Beiyuan is well aware that one of the weaknesses of this lawsuit has been caught by the other side.When a place falls under the attack of the enemy, the best choice is not to fight with the opponent.Instead, withdraw from the failed forward positions, seize other weak points, and launch a counterattack.

After thinking for a moment, Bei Yuan said, "Chief referee. The other party's claim that the so-called decision to revoke the degree has been served by e-mail since September last year is not valid. The service is a necessary procedure stipulated in the procedural law. , has its statutory form and content requirements.”

"First, the use of electronic form of service is an exception. That is, the use of electronic form of service requires the consent of the other party. In this case, Mei Xizi never made it clear that her campus network mailbox was used as the delivery address. In the absence of the consent of the parties, the claim of alleged delivery by email does not stand."

"Secondly, the object of service should be the original copy of the decision to revoke the doctorate degree." Beiyuan took out several A4 paper materials from the plaintiff's seat behind him, which were copied from the mail communication. version attachment.Beiyuan pointed to the seal of the document and said:

"The so-called decision sent electronically in this case is actually a scanned copy of the decision to revoke the doctorate degree. It can be clearly seen from the attachment of the email that the relevant official seal is not an electronic official seal. Therefore, the decision to revoke the degree delivered by mail is not the original copy. Kyoto University made a decision to revoke my client’s doctorate, and the date on which the relevant documents are delivered to my client shall be counted from the date of delivery of the original copy, not the date of delivery of the scanned copy. In a legal sense, a scanned The document is not the same as the original. Only service of the original constitutes valid service. Service of a scanned copy does not constitute valid service."

In an instant, Beiyuan immediately launched a sophisticated defensive counterattack line.

When Zhuze heard that the lawyer on the opposite side launched a counterattack, his eyes showed a little surprise.After all, the two lawyers opposite were too young.It's exactly like the appearance of less than two or three years after graduation.In such a major case, the lack of experience will inevitably make it stretched.However, the way the other side quickly launched a counterattack slightly exceeded Takezawa's expectations.

However, as for the content.

Takezawa sneered.She is a cutting-edge lawyer with extremely rich experience in administrative litigation.For the counterattack of the opponent in front of her, she can easily deal with it.

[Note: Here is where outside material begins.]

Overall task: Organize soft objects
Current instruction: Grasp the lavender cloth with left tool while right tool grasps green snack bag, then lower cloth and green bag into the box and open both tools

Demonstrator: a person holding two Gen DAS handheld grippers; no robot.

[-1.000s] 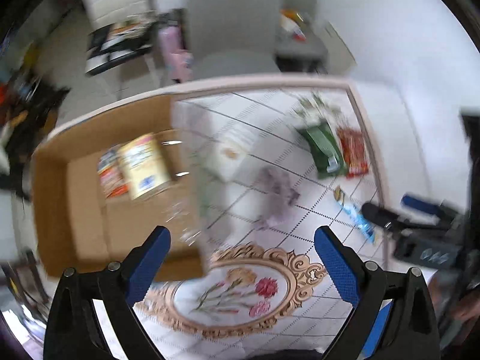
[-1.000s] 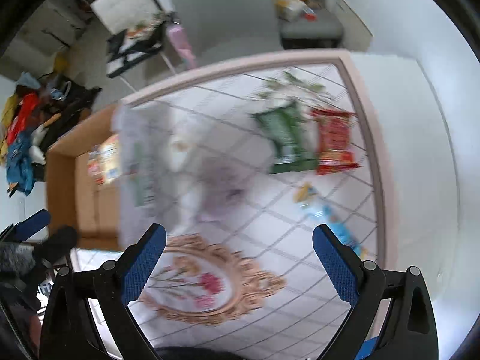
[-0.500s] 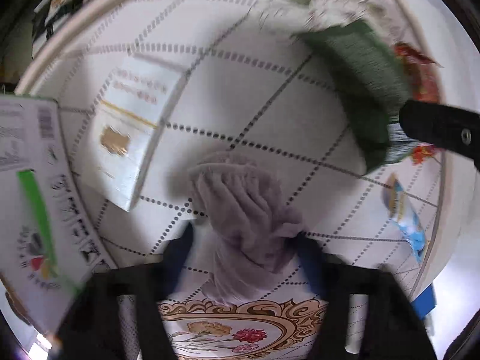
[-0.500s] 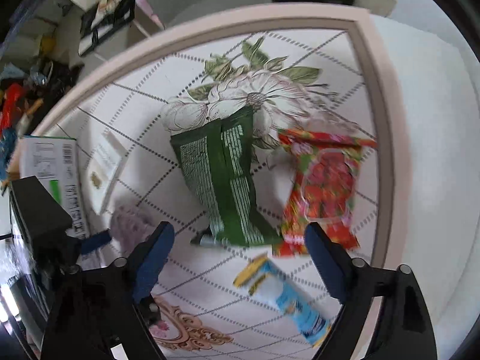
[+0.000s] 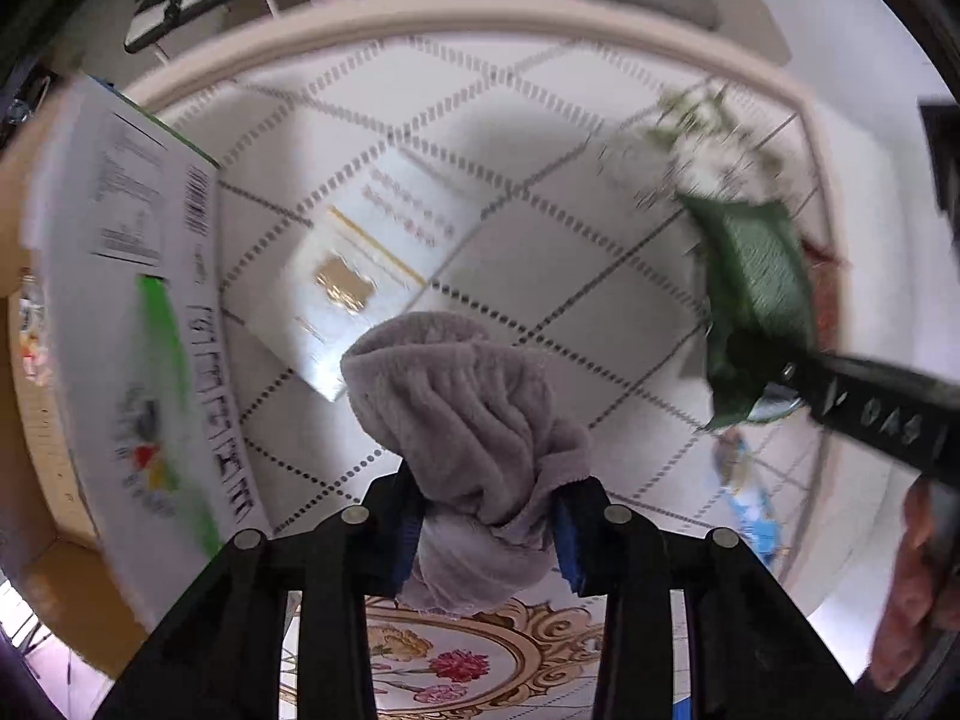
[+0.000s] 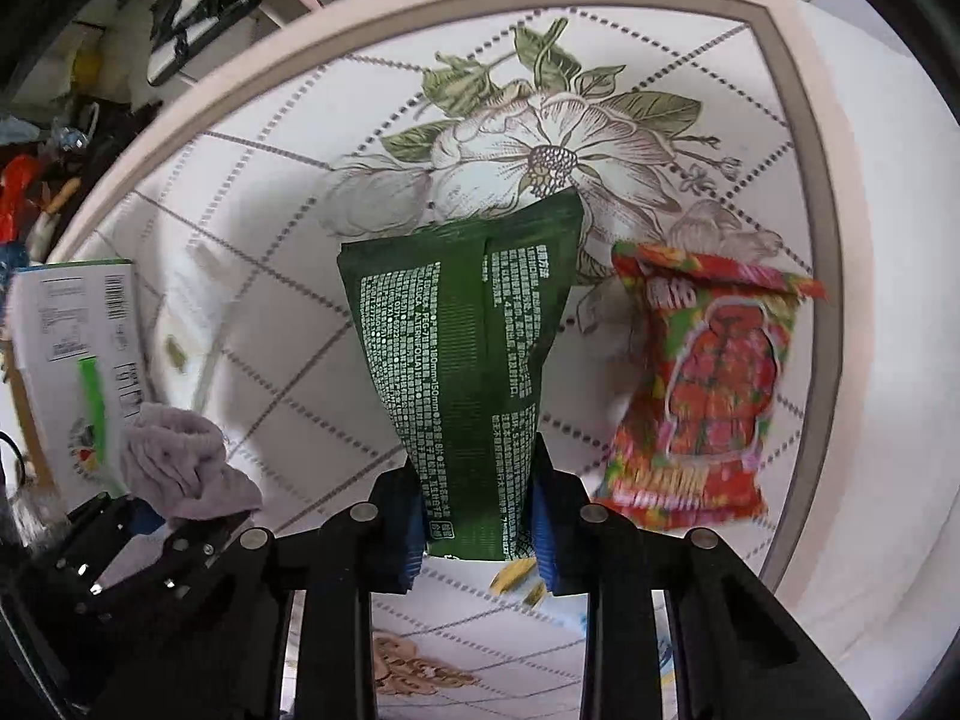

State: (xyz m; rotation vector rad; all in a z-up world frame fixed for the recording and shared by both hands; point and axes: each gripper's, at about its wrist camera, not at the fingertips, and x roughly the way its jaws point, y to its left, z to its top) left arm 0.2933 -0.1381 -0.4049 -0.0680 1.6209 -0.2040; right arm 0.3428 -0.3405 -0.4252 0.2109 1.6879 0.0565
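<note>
While the left gripper (image 5: pixel 483 531) had just closed its fingers on the grey cloth (image 5: pixel 468 414) and the right gripper (image 6: pixel 477 531) on the green packet (image 6: pixel 462 354) on the bench (image 6: pixel 252 252), I'd say both grabs were done, so lifting toward the cardboard box (image 5: pixel 36 480) probably came next.

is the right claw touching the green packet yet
Touching. In the right wrist view the right claw has just been closing, and its blue pads press both sides of the green packet's lower end.

We see a floral-print table (image 6: pixel 600 138), a printed white box flap (image 5: pixel 120 276) and floor clutter (image 6: pixel 36 180).
</note>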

"First of all—" Takezawa said, "the plaintiff, Mikiko, consistently used her campus mailbox to communicate with the university when communicating with the university about the revocation of her doctorate degree. Especially on September 4, 9 The plaintiff Mei Xizi voluntarily confirmed to the university that she used the email address to communicate with the university about the revocation of her doctorate degree. This statement is enough to be considered as a confirmation that she uses the campus email address as the delivery address.”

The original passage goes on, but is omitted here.